* **YOUR TASK**
Across the material below, how many lines contain the word "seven"? Give only the number.

====================

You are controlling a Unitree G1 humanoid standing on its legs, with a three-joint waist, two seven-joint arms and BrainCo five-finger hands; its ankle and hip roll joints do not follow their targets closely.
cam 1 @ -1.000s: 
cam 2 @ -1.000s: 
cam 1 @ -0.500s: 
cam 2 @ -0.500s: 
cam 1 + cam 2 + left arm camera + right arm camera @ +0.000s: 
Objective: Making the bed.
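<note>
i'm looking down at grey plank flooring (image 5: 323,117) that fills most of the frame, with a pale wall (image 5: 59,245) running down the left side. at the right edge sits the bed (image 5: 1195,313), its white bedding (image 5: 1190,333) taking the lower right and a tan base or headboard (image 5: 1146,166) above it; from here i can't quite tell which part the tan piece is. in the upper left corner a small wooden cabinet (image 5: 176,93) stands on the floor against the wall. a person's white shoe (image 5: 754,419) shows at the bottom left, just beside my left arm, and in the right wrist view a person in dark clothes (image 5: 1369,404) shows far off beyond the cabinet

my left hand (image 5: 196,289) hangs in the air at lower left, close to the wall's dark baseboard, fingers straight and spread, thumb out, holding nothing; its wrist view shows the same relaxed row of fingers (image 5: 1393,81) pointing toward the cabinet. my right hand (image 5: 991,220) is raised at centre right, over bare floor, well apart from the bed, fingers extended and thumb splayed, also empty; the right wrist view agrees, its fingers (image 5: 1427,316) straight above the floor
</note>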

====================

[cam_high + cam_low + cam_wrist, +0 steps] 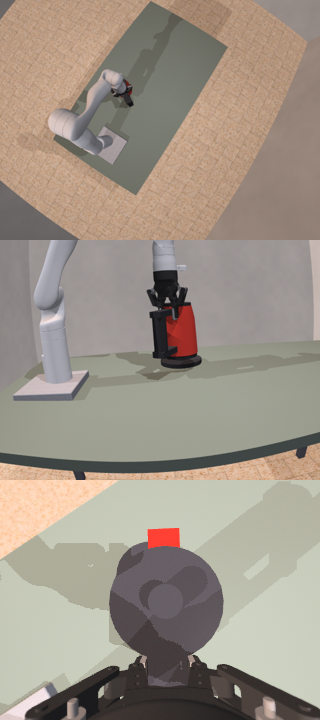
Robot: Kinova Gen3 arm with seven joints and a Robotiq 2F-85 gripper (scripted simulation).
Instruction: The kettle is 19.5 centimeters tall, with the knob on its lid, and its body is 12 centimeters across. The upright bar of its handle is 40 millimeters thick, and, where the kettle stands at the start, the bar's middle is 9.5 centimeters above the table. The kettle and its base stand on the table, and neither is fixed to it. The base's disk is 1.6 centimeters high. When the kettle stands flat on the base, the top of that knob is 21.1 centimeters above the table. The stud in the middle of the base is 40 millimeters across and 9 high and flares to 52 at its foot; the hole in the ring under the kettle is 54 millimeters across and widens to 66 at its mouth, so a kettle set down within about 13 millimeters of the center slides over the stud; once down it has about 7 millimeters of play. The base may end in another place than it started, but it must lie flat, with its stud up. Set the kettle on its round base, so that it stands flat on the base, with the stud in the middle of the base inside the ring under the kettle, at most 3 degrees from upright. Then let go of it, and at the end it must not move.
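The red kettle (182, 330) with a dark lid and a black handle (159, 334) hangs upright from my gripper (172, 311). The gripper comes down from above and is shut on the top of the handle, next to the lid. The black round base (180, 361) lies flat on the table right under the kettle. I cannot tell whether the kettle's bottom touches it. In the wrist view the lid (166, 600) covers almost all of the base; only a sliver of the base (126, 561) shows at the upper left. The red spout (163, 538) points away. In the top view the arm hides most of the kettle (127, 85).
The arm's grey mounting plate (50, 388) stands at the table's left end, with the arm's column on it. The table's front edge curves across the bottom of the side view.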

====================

* **RESULT OF THIS TASK**
2